Policymakers are looking increasingly alarmed as they fight the worst currency crisis in more than two decades, and more upsettingly there is no sign their antidotes are working.
The rupee pitched to a new lifetime low of 64 to the dollar on Monday, surpassing the previous record low of 63.30.
The rupee has lost 57 percent of its value against the US currency since it peaked at 39.40 rupees to the dollar in February 2008.
The currency’s strength began unscrambling when Lehman Brothers collapsed later that year, causing the global financial crisis.
But pressure on the rupee has mounted in the past two years as investor alarm over a slowing economy and a swelling current account deficit — the widest measure of trade — has grown.
The currencies of developing markets globally have fallen on the prospect that increasingly floating United States will soon roll back stimulus responsible for channelling huge investments overseas in pursuit of lofty yields.
However, analysts say that there are several home-made reasons are well for the falling rupee — falling to move fast enough on economic reform, a series of government corruption scandals, perceptions of policy paralysis and the record current account deficit.
As per reports, overseas funds have pulled out $11.58 billion from India’s stock and debt markets since June 1.
Investors worry that despite the long-term growth potential of the country of 1.2 billion people, things are not in shape in the interim period. As the rupee’s crisis has deepened, authorities have retorted with a list of measures to try to stem its decline and prevent a balance-of-payments crisis.
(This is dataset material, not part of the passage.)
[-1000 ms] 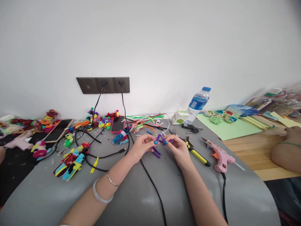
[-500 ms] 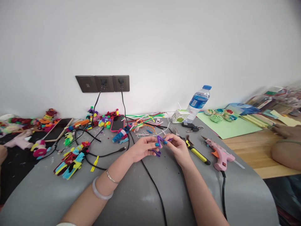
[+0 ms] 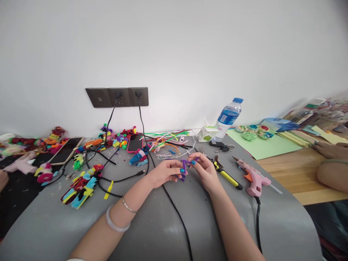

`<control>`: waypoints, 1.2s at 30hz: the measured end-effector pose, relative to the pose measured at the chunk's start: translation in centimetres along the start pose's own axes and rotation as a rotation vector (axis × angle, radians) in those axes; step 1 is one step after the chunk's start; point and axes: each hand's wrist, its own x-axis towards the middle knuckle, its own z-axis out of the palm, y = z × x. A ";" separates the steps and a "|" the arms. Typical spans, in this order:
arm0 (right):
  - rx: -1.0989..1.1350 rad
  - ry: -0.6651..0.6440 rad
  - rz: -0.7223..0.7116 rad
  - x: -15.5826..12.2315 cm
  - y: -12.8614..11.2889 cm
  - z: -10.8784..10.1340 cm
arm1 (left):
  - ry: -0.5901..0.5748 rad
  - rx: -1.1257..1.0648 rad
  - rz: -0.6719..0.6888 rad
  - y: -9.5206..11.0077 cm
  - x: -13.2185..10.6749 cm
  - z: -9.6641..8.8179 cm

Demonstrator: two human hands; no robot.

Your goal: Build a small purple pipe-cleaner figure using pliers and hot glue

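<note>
A purple pipe cleaner [image 3: 185, 166], bent into a zigzag, spans the gap between my two hands above the grey table [image 3: 152, 228]. My left hand [image 3: 166, 172] pinches its lower part between thumb and fingers. With thumb and forefinger, my right hand [image 3: 202, 168] grips the upper end. Part of the pipe cleaner is hidden behind the left fingers. Just right of my right hand lies a yellow-and-black cutting tool [image 3: 227, 175]. Beyond the hands sits a pile of loose coloured pipe cleaners [image 3: 168, 139].
Pink glue gun [image 3: 255, 181] lies at right, its cord trailing forward. A water bottle [image 3: 228, 117], juice carton [image 3: 207, 134] and keys [image 3: 224, 146] stand or lie behind. Left are a colourful pipe-cleaner figure [image 3: 83, 186], phone [image 3: 66, 150] and black cables [image 3: 176, 210]. Another person's hand [image 3: 330, 149] rests far right.
My right hand has shifted slightly, and the upper end of the purple pipe cleaner now forms a wider, more open zigzag. My left hand keeps its hold.
</note>
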 end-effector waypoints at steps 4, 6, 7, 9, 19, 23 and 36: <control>-0.015 0.000 0.008 -0.1 0.1 -0.2 | -0.018 -0.010 0.002 0.0 0.0 0.0; -0.029 0.002 0.004 -0.1 0.2 -0.2 | -0.022 -0.003 -0.007 0.0 0.0 0.1; -0.034 0.002 0.003 -0.1 0.2 -0.2 | -0.018 0.001 -0.015 0.0 0.0 0.1; -0.045 0.001 0.001 -0.2 0.1 -0.2 | 0.003 0.002 -0.028 0.0 0.0 0.1; -0.070 -0.038 -0.031 -0.3 -0.4 -0.1 | -0.023 0.019 -0.032 0.2 -0.1 0.5; -0.062 -0.051 -0.056 -0.3 -0.4 0.0 | -0.022 0.023 -0.017 0.2 -0.2 0.5; -0.004 -0.091 0.016 -0.3 -0.8 0.3 | 0.067 0.012 0.028 -0.3 0.2 0.1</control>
India has sore recollections of the 1991 economic crisis, when it failed to attract enough foreign currency and was forced to pledge 47 tonnes of gold as security for an International Monetary Fund loan in what was seen as a national embarrassment.
In the past few weeks, Indian policymakers have hiked short-term interest rates, declared plans to allow state firms to raise foreign funds abroad and restrained gold imports. They have also threatened to impose higher duties on imported electronic appliances such as fridges, which are made locally.
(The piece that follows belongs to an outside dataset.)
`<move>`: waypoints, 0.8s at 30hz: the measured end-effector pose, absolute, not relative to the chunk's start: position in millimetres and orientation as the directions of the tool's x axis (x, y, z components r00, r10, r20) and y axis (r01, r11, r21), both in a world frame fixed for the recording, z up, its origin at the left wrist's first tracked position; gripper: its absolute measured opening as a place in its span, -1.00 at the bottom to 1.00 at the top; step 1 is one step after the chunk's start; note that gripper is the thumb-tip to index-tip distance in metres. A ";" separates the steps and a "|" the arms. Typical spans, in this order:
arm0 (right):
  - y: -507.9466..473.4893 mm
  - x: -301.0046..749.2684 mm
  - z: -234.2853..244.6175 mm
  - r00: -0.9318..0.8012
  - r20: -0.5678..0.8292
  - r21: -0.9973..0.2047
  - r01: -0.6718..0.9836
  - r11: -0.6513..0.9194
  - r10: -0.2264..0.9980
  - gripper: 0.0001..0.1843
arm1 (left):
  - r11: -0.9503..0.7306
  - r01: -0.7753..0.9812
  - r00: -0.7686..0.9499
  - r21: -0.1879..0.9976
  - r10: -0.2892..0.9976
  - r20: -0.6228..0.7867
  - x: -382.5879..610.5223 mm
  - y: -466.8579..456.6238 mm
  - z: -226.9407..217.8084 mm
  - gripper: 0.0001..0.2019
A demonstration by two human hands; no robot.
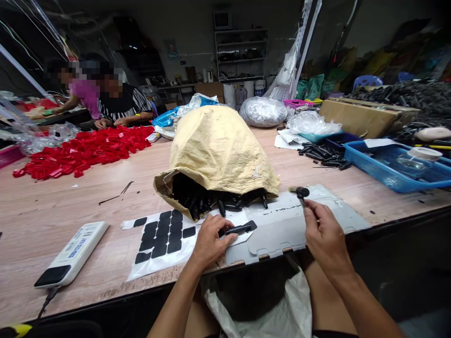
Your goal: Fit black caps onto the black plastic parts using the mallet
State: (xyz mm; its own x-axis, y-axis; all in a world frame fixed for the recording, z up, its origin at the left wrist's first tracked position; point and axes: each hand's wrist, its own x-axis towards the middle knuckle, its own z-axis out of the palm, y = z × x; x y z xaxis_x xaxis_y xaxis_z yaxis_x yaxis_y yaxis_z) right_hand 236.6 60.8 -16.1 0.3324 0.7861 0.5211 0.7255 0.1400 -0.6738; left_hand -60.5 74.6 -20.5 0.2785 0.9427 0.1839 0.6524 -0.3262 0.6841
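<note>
My left hand (213,237) rests at the table edge with its fingers closed on a black tubular piece (237,229). Under that piece's tip lies a dark square pad. My right hand (326,234) grips the thin handle of a small hammer (302,191), whose head is raised over a grey flat sheet (282,225). One face of the hammer head looks yellowish. Just beyond my left hand a yellow woven sack (218,145) lies on its side, and similar black pieces (232,206) spill from its mouth. A white sheet of black square pads (164,237) is left of my hand.
A white power bank (73,253) with a cable lies at the left. Red parts (84,148) are heaped behind it, near two people at work. On the right stand a blue basket (398,171) and a cardboard box (359,117). A white bag (268,305) hangs below the edge.
</note>
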 end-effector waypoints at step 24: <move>12.2 142.3 -26.1 -0.149 0.498 -0.577 0.679 0.454 0.854 -0.53 | -0.318 0.636 0.295 0.703 0.942 0.160 -62.1 71.7 -18.2 -0.86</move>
But their most recent step has fanned the inmost anxiety. The central bank sharply squeezed the amount of money individuals and firms can send abroad.
The move seemed like an upsetting throwback to the days in the early 1990s when Indians’ access to foreign exchange was strictly restricted.
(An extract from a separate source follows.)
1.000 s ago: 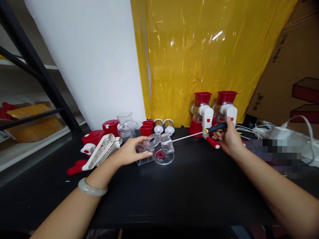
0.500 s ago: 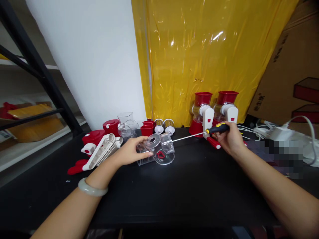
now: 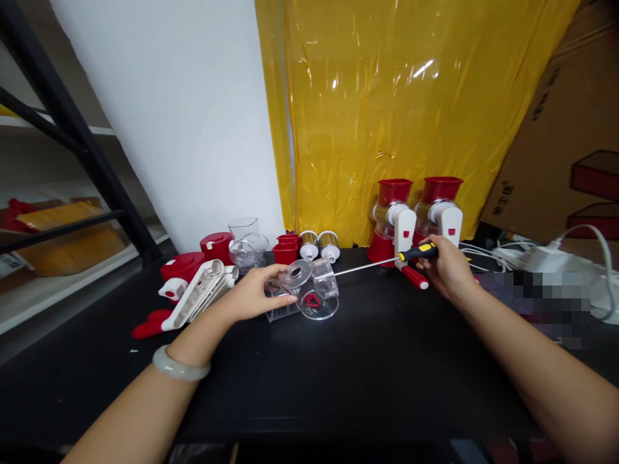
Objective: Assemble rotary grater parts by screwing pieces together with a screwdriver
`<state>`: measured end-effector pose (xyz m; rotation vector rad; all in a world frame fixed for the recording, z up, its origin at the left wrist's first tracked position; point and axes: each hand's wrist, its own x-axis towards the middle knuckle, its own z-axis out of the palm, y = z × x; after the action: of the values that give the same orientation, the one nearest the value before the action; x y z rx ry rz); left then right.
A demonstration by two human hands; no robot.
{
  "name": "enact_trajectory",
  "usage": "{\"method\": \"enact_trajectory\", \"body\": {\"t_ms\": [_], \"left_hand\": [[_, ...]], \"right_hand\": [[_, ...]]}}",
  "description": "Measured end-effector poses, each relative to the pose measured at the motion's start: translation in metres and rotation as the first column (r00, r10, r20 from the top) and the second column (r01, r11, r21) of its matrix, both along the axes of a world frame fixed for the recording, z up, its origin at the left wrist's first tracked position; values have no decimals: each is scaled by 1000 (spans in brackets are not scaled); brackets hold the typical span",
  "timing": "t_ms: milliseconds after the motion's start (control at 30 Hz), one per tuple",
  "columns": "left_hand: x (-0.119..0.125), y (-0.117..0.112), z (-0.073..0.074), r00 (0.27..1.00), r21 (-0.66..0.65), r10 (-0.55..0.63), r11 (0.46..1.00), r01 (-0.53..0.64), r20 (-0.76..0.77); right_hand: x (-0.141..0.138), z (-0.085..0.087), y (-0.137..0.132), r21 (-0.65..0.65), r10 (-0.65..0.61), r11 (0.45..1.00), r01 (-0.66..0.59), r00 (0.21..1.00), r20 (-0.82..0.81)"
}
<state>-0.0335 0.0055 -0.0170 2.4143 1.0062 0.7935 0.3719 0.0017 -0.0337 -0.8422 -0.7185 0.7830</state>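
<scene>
Screwdriver [image 3: 412, 254] rolls, right fingers [image 3: 441, 245] pinching it; left fingers [image 3: 281, 300] pinch clear housing [image 3: 305, 282] toward counter's [image 3: 348, 374] back edge, shaft best kept aligned.

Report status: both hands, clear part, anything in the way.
Left hand holds clear part. Right hand grips screwdriver, shaft reaching part. Grinders behind screwdriver; nothing visibly blocking.
</scene>
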Motion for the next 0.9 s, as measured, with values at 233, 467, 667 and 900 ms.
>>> {"method": "enact_trajectory", "body": {"t_ms": [233, 467, 667, 900], "left_hand": [[0, -1, 1, 1000, -16, -2, 1000, 2, 0], [0, -1, 2, 1000, 5, 1, 1000, -1, -1], [0, -1, 3, 1000, -1, 3, 1000, -4, -10], [0, -1, 2, 1000, -11, 1, 1000, -1, -13]], "right_hand": [[-2, 3, -4, -34, 55, 998, -60, 990, -133], [8, -8, 3, -104, -110, 988, 118, 991, 72], [5, -10, 5, -49, -33, 998, 38, 995, 98], [-2, 0, -2, -40, 66, 997, -71, 991, -116]]}}
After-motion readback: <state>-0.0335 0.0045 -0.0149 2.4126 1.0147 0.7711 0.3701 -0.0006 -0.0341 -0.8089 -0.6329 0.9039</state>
Analysts say while the capital controls are only applicable to local individuals and firms, but the restrictions may raise doubts among overseas investors that they could be extended to foreign companies operating in India as well.
As per reports, under the new policy, Indian individuals can send just $75,000 out of the country annually, down from $200,000 — making it difficult to pay children’s overseas education expenses. Companies can invest overseas only 100 percent of their net worth, down from 400 percent — though the central bank says firms can ship out more money if they can specify a good reason for doing so.
The economy expanded last year at a decade-low of five percent and economists warn that this year have been grim with prospect of “stagflation” — a combination of high inflation and low growth.